Come più volte abbiamo evidenziato anche nei nostri approfondimenti su OSAS e malattie cardiovascolari, in caso di apnee moderate o gravi, il sonno risulta talmente frammentato da simulare una condizione di fatica e stress nell’organismo simile a quella che si avrebbe praticando uno sport per tutta la notte

Non stupisce quindi che nei partecipanti allo studio clinico siano stati rilevati: 
- Aumento della frequenza cardiaca e della pressione arteriosa (stress cardiovascolare) 
- Aumento dei valori di FFAs, soprattutto del colesterolo LDL (quello comunemente detto “cattivo”) 

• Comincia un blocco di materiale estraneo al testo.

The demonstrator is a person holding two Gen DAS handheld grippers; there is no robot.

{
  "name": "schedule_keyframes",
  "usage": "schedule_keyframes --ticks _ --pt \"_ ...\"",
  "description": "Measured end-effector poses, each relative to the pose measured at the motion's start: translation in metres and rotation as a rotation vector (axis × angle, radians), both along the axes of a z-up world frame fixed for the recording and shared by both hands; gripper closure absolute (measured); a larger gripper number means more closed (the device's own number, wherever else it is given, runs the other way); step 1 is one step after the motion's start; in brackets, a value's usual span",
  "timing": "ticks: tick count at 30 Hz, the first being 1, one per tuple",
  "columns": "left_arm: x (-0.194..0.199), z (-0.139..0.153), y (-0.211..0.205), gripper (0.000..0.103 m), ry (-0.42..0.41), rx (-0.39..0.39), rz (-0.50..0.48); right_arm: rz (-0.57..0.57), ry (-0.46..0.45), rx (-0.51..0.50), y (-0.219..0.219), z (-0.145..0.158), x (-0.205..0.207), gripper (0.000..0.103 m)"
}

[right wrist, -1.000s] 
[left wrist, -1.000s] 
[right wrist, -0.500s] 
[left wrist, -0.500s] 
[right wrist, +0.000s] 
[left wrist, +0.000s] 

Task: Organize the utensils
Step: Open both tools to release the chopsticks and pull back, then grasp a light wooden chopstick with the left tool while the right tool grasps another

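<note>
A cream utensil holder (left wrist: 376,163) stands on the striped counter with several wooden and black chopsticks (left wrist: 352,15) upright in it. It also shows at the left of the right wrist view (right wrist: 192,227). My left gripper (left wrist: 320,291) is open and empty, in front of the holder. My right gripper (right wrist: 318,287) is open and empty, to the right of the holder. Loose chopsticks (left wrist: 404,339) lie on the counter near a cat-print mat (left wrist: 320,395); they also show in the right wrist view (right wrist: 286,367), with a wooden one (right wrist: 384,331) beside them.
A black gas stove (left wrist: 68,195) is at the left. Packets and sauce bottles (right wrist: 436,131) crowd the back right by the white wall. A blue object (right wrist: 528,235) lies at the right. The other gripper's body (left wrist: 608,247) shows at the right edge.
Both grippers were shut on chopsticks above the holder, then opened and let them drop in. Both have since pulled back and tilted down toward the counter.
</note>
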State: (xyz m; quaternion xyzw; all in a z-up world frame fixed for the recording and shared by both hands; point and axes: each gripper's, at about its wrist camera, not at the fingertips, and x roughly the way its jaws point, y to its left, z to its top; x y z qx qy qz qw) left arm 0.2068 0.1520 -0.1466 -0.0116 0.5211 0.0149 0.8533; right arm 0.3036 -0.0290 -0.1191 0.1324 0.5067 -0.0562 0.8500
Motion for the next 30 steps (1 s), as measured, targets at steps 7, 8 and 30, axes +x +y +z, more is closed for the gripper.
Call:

- Aumento dei livelli di cortisolo (ormone dello stress) 
- Aumento dei livelli di glucosio, nei pazienti affetti d diabete  
- Aumento dei livelli di insulina nei pazienti non diabetici. Quest’ultimo fenomeno è particolarmente temibile poiché rappresenta il primo passo verso un fenomeno detto insulino-resistenza, tipico del diabete di tipo 2. 
 
Le modificazioni registrate durante il sonno, hanno indotto i ricercatori a parlare dell’esistenza, nelle persone affette da OSAS, di una sindrome metabolica “indotta dal sonno”.  

Conclusioni 
Esistono due realtà già scientificamente appurate: Ognuno di noi trascorre 1/3 della propria vita dormendo e le patologie cardiovascolari sono la principale causa di morte a livello mondiale. 
Per tali ragioni, essere arrivati a capire perché e in che modo l’OSAS sia la causa un marcato stress cardiovascolare, è una scoperta davvero rilevante e fondamentale per monitorare in modo più stringente chi soffre di apnee del sonno e ridurre il rischio di fenomeni acuti e gravi come infarto ed ictus.